Sept 2:  Introduction to Mathematical programming, Operations research and course goals. Formulations of "the tragedy of the commons"
Sept 7: How to solve LPs in standard form. Read ch 2 of the text. Make up and solve one complete example by hand !
Sept 9:  The simplex method in terms of dictionaries. Dantzig and Bland's pivot selection rule. Examples of cycling. Read Ch. 3  up to p.38.
                (A nice treatment of the lexicographic ratio test  is contained in Ignizio & Cavalier, Linear Programming, pp118-122, on reserve in Schulich library.)
Sept 14: Geometry of the simplex method. Degeneracy in polyhedra. Klee -Minty examples of worst case behaviour for Dantzig's rule.
                 Read text: Ch. 4  and pp. 250-260.
Sept 16: Initialization of the simplex method. Introduction to duality. Read Remainder of Ch. 3 and  pp  54-57.
             Optional: Another way of getting a feasible solution to a system of inequalities is described here.

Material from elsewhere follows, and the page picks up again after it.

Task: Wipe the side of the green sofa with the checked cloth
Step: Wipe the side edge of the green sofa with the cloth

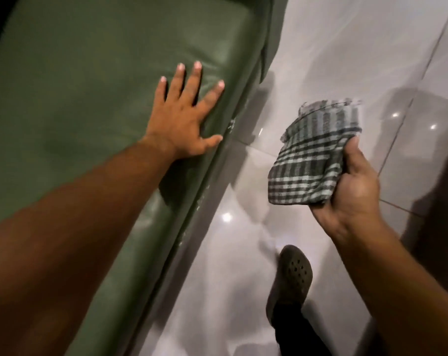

Sept 21: Duality theory. Proofs of the weak and strong duality theorems. Read:  Ch 5 up to p. 62.
Sept 23: Complementary slackness. Economic interpretations of duality.  Proof of the finiteness of Bland's rule. Read: Rest of Ch 5. Also pp. 37-8 Thm 3.3
Sept 28: Introduction to Revised Simplex method. How to avoid taking the inverse of the basis matrix.
Sept 30: An example of Revised Simplex. Eta factorization of the basis matrix. Deriving Farkas lemma from phase 1 of the Simplex Method. Read: Ch. 7 and pp143-5.
Oct 5: General LP problems: how to handle bounded variables. Duality for LPs not in standard form. Read: Ch 8, pp118-124 and C h. 9 (except proof of duality theorem).
Oct 7: Review. Test will cover all of the above material.
Oct 12: First class test.
Oct 14: Review of test. The dual simplex method. Introduction to  integer programming. Read: Text,  Ch 10 up to p.153.
Oct 19: Gomory's cutting plane algorithm for integer programming. Read: class handout.
Oct 21: Zero sum games. LP formulation and minmax theorem.  Read: Text, Chapter 15
Oct 26: Non-zero sum games and Nash equilibria. Read: First 10 pages of von Stengel's survey here. Supplemental notes here.
Oct 28: Basic information on vertex enumeration can be found in text pp. 271-275.  The approach given in class is based on my paper  (Read up to the end of Prop. 3.1.).
              A tutorial on reverse search is contained in the paper. (will not be covered in test.)
Nov 2,4: Introduction to primal dual interior point methods. Read: Class handout. Second class test on Nov 11 covers all material up to Nov 4 lecture.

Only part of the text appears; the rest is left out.